Three works from The Collection of Tom and Ruth Jones will also figure prominently in the sale. From spearheading innovations in aircraft technology and manufacturing to producing two of the most sought-after wines in the world, Tom Jones’s diverse life speaks to the passion he and his wife Ruth have shared for surrounding themselves with beauty in all forms. Their extraordinary art collection, which includes a nucleus of exceptionally fine 17th-century Dutch pictures, reflects a keen eye and level of curatorial excellence developed over more than fifty years of following their creative passion. From the Jones’s collection of exquisite Dutch paintings is Gerrit Adriaensz Berckheyde’s (Haarlem 1638-1698) The Grote Markt and Town Hall, Haarlem, seen from the East (illustrated left; estimate: $250,000-350,000), depicting Haarlem’s vital commercial, social, religious and civic center. Berckheyde describes this complex and varied structure in fine, minute detail, the composition revealing Berckheyde’s great skill in depicting architecture in space. This commanding painting reflects Haarlem’s long history of city pride, while skillfully adapting an iconic site to accommodate the taste and circumstances of the artist’s contemporaries.
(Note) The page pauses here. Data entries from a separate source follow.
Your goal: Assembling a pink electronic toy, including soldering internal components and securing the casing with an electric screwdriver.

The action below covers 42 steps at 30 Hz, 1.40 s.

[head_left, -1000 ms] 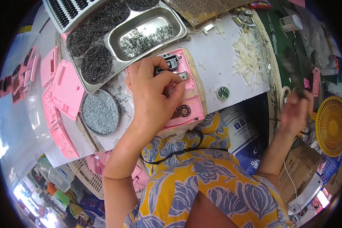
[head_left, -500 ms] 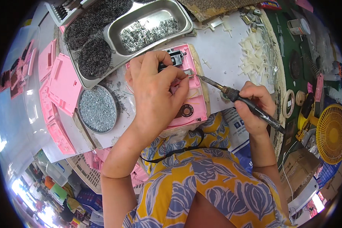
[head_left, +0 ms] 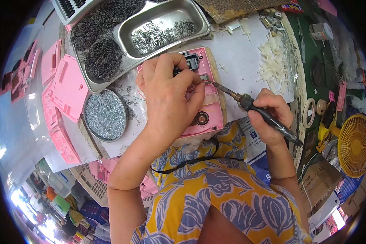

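Observation:
A pink plastic housing (head_left: pixel 215 122) lies on the table in front of me, with a black plastic mechanism (head_left: pixel 194 61), a small metal part (head_left: pixel 204 77) and a round black part (head_left: pixel 201 118) inside. My left hand (head_left: pixel 166 93) rests over its left side, thumb and index finger pinched beside the metal part; what they hold is too small to make out. From the right, my right hand (head_left: pixel 277 112) grips a soldering iron (head_left: pixel 243 101) by its black handle. The iron's tip is at the metal part, close to my left fingertips. My left hand hides part of the housing's inside.
Metal trays (head_left: pixel 124 38) of springs stand at the back left, near a round tin (head_left: pixel 105 116) of small screws. Pink panels (head_left: pixel 67 87) lie farther left. White plastic pieces (head_left: pixel 274 61) are heaped at the right, and a yellow fan (head_left: pixel 354 145) stands beyond the table edge.
The iron's tip has come slightly lower and closer to my left fingertips, its handle tilting a little. My left hand keeps its pinch, and the whole view has shifted slightly.

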Available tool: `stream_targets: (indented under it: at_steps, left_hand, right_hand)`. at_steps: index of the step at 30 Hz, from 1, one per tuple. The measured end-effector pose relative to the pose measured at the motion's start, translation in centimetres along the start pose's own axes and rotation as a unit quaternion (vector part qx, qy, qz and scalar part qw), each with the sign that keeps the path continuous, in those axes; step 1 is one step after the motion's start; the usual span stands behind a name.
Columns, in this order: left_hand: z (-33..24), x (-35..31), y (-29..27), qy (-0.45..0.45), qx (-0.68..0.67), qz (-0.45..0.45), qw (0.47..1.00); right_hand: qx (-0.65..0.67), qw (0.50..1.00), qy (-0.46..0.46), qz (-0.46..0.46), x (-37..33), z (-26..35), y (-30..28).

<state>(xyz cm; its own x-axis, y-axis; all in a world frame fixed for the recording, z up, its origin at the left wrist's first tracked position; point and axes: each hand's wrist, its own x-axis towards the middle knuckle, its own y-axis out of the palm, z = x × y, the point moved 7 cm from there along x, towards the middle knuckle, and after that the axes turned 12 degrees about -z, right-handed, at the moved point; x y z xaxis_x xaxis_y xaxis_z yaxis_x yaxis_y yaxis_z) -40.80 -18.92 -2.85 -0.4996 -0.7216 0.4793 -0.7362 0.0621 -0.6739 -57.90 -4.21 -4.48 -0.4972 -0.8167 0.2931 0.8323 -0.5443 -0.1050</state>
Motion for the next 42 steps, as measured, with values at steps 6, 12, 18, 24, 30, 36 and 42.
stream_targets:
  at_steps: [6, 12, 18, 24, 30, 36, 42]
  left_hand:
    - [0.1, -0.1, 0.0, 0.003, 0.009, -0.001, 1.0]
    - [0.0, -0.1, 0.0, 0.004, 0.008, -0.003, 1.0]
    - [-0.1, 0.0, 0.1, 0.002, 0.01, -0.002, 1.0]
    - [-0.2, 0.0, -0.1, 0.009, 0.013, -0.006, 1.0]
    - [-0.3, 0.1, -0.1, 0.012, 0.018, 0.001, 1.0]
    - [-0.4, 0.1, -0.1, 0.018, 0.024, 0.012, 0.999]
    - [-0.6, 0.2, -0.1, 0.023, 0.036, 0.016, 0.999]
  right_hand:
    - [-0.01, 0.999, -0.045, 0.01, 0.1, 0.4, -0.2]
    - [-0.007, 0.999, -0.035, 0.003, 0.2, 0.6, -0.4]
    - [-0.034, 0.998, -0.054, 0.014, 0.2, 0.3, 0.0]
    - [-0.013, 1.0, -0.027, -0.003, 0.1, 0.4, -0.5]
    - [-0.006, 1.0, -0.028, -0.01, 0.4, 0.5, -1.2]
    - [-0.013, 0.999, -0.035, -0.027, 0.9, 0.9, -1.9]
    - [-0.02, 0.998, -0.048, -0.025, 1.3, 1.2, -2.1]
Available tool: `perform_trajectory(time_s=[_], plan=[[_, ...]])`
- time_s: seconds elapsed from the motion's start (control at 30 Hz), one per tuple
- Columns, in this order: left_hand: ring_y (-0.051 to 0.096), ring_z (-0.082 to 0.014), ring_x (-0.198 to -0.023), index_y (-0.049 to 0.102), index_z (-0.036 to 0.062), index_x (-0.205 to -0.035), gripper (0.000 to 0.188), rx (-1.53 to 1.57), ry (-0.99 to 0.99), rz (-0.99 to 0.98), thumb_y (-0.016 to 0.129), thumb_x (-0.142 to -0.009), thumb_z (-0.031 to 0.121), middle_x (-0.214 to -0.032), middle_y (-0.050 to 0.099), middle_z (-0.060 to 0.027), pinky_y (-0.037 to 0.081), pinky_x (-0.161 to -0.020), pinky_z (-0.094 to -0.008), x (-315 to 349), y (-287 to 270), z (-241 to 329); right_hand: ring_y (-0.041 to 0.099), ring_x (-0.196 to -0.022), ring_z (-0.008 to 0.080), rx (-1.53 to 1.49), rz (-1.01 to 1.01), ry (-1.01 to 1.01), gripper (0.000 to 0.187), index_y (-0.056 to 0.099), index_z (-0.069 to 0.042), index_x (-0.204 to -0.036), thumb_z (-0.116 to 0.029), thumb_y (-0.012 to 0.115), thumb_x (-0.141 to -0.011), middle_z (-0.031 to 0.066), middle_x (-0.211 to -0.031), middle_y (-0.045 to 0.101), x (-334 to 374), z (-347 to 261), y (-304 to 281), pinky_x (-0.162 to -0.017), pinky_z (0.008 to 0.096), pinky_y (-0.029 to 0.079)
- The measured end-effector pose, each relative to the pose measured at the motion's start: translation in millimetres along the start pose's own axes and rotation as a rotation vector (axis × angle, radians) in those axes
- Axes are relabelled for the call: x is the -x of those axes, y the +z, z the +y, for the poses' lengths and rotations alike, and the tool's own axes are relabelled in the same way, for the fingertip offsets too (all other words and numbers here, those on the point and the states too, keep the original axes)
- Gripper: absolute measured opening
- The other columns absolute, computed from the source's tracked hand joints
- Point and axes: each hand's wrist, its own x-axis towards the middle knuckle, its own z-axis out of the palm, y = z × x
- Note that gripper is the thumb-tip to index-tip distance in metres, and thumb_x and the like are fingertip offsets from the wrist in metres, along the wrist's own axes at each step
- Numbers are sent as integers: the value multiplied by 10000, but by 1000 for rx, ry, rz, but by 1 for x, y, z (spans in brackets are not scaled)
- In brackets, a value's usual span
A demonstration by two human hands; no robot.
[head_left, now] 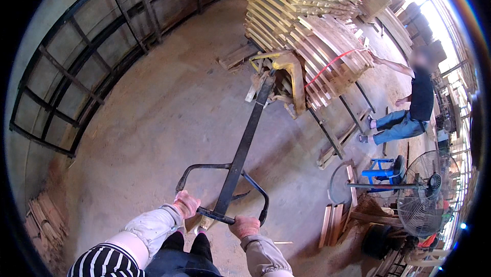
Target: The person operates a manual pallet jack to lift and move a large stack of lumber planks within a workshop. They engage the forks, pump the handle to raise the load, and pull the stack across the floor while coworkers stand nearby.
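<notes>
My left hand (187, 203) is closed around the left side of a black metal pull handle (240, 159). My right hand (245, 227) is wrapped round the right end of its lower crossbar. The handle is a long flat bar with bent side grips, and it runs forward to the yellow frame of a hand pallet truck (294, 75). A tall load of stacked wooden slats (312, 37) stands over the truck, with a red strap (332, 65) across its side. The truck's forks and wheels are mostly hidden.
At the load's right side a co-worker (409, 103) in a dark shirt reaches a hand to the wood. Nearer on the right are a blue stool (381, 171), a large fan (427, 192) and loose boards (332, 224). A black metal frame (84, 62) lines the left wall, with a wood pile (47, 221) below.
</notes>
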Motion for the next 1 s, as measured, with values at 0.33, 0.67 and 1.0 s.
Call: perform_trajectory(time_s=[0.33, 0.67, 1.0], plan=[[749, -265, -808, 704, 186, -912, 107, 33, -24, 57, 612, -868, 218, -854, 760, -43, 515, -624, -493, -1, 1, 3, 754, -866, 333, 4, -25, 10, 377, 805, -181, -949, -506, 637, -860, 111, -900, 767, -1, -1, 0, -740, 457, 577], [752, -255, -930, 733, 209, -967, 143, 29, -58, -90, 601, -913, 228, -944, 778, -34, 509, -772, -450, 7, -17, 2, 754, -873, 326, -28, -74, 29, 374, 804, -183, -955, -506, 637, -866, 114, -902, 767, -1, -5, -6, -743, 454, 575], [743, -270, -817, 710, 200, -916, 123, 47, -52, 85, 613, -847, 229, -881, 764, -57, 472, -724, -456, 1, 16, -2, 752, -894, 334, -113, -143, -23, 325, 796, -169, -966, -411, 598, -873, 114, -902, 762, -1, 4, -16, -754, 439, 580]])
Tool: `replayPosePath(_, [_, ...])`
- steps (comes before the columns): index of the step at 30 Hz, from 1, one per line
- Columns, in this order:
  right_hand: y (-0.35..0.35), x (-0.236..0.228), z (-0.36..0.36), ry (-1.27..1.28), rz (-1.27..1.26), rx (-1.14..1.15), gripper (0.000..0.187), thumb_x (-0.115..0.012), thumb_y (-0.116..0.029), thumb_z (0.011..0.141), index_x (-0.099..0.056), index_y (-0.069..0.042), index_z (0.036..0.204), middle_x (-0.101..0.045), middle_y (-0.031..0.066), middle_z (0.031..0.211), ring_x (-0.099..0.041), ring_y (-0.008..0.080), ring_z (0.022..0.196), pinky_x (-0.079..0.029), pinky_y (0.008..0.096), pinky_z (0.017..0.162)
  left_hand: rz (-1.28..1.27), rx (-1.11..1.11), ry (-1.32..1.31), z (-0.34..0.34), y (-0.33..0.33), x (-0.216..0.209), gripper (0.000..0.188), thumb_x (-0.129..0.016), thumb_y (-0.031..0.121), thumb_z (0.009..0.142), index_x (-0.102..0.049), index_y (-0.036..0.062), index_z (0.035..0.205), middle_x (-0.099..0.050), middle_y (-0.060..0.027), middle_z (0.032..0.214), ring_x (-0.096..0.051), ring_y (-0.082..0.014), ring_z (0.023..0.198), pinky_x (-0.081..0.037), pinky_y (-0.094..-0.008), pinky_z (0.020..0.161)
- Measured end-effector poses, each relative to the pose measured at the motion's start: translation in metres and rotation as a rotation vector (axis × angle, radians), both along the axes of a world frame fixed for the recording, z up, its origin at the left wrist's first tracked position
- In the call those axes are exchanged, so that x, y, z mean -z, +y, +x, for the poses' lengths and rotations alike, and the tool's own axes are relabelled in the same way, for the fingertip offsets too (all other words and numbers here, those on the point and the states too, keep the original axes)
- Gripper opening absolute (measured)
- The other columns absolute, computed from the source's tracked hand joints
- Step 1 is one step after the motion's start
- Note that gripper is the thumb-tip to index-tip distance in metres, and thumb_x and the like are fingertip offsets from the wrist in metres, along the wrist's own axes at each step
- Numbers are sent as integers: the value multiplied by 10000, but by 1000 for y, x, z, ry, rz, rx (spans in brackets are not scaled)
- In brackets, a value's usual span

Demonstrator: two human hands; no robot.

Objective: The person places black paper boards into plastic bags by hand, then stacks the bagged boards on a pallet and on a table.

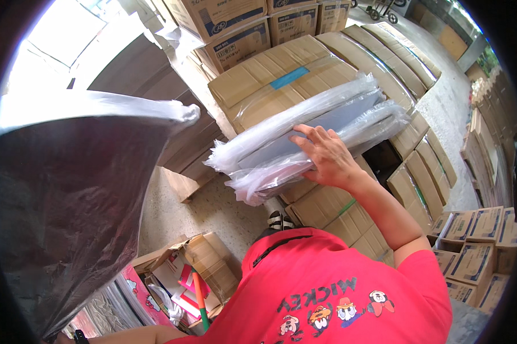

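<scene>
with spread fingers of right hand (pixel 329 157): touching plastic-wrapped pack (pixel 270 151) just under fingertips | with left hand (pixel 63 339), near dark plastic sheet (pixel 75 200): cannot tell finger state | beyond right fingertips: seeing taped carton (pixel 253 86)

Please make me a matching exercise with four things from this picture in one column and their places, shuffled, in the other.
Column one
1. Right hand
2. Dark plastic covering
3. Open cardboard box
4. Blue strip

Column two
A. On top of a big brown carton, beyond the wrapped bundle
B. At the lower left, beside the red shirt, with pink items inside
C. On the wrapped bundle of grey sheet and clear plastic
D. Filling much of the far left side of the view

Right pairs: 1-C, 2-D, 3-B, 4-A
</scene>
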State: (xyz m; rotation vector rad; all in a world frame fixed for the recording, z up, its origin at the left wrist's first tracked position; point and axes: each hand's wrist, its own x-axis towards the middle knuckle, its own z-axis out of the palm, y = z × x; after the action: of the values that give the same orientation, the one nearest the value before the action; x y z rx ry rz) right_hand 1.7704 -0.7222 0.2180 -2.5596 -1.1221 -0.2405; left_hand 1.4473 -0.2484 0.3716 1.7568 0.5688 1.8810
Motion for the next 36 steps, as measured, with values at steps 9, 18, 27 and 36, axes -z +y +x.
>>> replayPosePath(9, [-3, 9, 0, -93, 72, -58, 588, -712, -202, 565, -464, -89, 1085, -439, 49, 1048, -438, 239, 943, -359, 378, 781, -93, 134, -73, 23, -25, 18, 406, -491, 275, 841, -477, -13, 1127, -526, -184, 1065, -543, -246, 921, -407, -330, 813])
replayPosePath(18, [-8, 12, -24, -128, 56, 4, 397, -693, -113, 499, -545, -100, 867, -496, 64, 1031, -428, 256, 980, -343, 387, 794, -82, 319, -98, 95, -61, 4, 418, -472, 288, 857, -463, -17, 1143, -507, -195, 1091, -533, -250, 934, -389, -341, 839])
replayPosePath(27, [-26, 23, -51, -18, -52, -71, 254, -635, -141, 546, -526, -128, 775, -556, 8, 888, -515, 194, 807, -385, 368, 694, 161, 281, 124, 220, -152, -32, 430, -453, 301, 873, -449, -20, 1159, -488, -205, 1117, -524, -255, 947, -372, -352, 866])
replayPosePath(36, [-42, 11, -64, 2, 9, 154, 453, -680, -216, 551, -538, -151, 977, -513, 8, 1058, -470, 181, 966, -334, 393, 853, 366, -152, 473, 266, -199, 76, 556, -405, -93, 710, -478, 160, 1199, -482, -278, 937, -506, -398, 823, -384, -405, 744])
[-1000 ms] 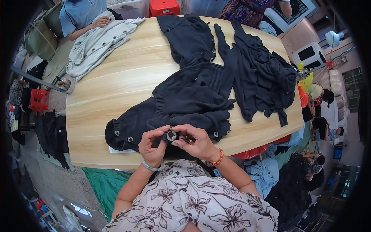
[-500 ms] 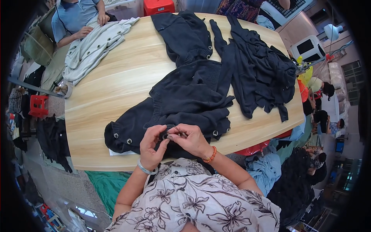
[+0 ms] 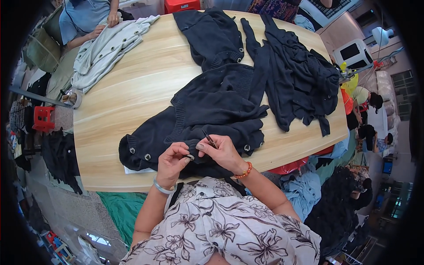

The taste and connoisseurship exhibited by Dutch dealer-brothers Benjamin and Nathan Katz over the course of their distinguished careers place them among the most important dealers of the 20th-century. A recently restituted work from their collection is Portrait of a gentleman, half-length, in a cloak and bejeweled hat (illustrated right; estimate: $1,500,000–2,500,000). This striking picture is a rare, early masterpiece by Rembrandt’s gifted and accomplished pupil Ferdinand Bol (Dordrecht 1610-1680 Amsterdam). Created circa 1642, the present Portrait of a Gentleman is contemporaneous with Bol’s earliest signed and dated works. Bol’s paintings from this early period reveal the most compelling similarities to Rembrandt’s work, and the present portrait - long attributed to the older master - is no exception. Light falling from the left powerfully models the sitter’s features as it exposes subtle wrinkles around the eyes, individual bristles of facial hair, and gently closed lips. Where shadows fall on the sitter’s face, colors are carefully modulated to create a strong effect of three-dimensionality. The glistening beads in the figure’s high cap and the details of the brocaded cloak about his shoulders, fastened over his chest by a luminous golden clasp, also animate and lend a vivid naturalness to the image while the thoughtful, somewhat melancholy gaze of Bol’s handsome sitter adds a psychological dimension to the picture.